Before 2001, the Senate used a rollcall vote to confirm just 4 
percent--4 percent--of judicial nominees and only 20 percent of those 
rollcall votes were unopposed nominees.
  During the Bush Administration, after Democrats changed the ground 
rules, the Senate confirmed more than 60 percent of judicial nominees 
by rollcall vote, and more than 85 percent of those rollcall votes were 
on unopposed nominees.
  Today, with a Republican President again in office, Democrats are 
still trying to change the confirmation ground rules.
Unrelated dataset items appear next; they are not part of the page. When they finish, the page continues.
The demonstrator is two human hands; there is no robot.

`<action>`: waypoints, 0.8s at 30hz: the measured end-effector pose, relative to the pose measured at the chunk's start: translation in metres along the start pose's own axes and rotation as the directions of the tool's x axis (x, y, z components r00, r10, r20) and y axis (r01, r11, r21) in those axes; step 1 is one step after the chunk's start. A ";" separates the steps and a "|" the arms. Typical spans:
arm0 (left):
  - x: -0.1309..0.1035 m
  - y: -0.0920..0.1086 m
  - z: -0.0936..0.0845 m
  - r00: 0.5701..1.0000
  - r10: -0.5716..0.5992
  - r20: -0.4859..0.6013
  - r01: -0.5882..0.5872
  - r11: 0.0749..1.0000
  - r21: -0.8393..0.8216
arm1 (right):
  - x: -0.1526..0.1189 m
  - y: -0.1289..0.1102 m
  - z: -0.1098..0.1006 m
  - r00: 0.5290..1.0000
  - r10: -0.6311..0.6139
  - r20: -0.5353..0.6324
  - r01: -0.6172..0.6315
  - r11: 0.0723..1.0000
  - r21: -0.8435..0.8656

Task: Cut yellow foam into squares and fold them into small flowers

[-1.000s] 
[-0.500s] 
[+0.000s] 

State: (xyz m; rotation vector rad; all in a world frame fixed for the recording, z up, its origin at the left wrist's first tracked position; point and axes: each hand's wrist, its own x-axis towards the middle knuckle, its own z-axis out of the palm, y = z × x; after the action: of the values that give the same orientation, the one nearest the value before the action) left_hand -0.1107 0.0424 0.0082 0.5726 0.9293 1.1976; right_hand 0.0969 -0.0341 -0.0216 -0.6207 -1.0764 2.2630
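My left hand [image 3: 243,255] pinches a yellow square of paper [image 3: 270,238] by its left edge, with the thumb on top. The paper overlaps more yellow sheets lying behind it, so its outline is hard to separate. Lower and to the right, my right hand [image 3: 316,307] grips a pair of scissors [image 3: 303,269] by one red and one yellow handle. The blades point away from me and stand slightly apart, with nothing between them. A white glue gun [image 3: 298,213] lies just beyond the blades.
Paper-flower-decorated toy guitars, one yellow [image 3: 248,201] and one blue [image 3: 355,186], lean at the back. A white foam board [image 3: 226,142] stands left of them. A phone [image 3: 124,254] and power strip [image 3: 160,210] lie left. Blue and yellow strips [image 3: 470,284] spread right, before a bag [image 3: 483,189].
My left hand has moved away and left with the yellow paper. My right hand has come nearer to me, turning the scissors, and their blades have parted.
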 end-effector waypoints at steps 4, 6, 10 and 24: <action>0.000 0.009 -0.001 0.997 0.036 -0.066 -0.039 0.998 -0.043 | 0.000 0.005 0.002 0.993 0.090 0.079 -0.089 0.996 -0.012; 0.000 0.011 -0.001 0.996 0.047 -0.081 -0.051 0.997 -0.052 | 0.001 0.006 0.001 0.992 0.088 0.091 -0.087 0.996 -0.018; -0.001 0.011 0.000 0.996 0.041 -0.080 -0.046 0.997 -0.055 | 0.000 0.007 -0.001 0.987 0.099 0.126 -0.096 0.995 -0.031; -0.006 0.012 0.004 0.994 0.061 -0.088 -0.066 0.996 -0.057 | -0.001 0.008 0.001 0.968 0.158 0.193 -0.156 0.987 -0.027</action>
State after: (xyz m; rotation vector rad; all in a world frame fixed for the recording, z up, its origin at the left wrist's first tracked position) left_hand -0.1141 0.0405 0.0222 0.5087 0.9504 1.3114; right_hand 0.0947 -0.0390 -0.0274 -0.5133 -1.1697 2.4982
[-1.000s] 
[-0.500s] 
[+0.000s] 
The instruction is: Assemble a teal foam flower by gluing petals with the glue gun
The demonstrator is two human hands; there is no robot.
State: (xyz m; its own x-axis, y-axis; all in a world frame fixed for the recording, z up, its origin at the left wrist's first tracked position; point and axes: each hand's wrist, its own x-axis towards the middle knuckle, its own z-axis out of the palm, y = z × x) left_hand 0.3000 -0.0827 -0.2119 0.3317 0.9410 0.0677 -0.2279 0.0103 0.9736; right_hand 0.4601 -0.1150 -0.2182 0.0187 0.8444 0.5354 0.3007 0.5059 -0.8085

The confirmation 
last week of David Nye to be a U.S. district judge was a prime example. 
The vote to end debate on the Nye nomination was 97 to 0. In other 
words, every Senator, including every Democrat, voted to end the 
debate. Most people with common sense would be asking why the cloture 
vote was held at all and why the delay.
  But Democrats did not stop there. Even after a unanimous cloture 
vote, they insisted on the full 30 hours of postcloture debate time 
provided for under Senate rules. To top it off, the vote to confirm the 
nomination was 100 to 0.
  I don't want anyone to miss this. Democrats demanded a vote on ending 
a debate none of them wanted, and then they refused to end the debate 
they had just voted to terminate--all of this on a nomination that 
every Democrat supported. That is changing the confirmation ground 
rules.
  Only four of the previous 275 cloture votes on nominations had been 
unanimous. In every previous case, whatever the reason was for the 
cloture vote in the first place, the Senate proceeded promptly to a 
confirmation vote.
  In 2010, for example, the Senate confirmed President Obama's 
nomination of Barbara Keenan to the Fourth Circuit 2 hours after 
unanimously voting to end debate.
  In 2006 the Senate confirmed the nomination of Kent Jordan to the 
Third Circuit less than 3 hours after unanimously ending debate.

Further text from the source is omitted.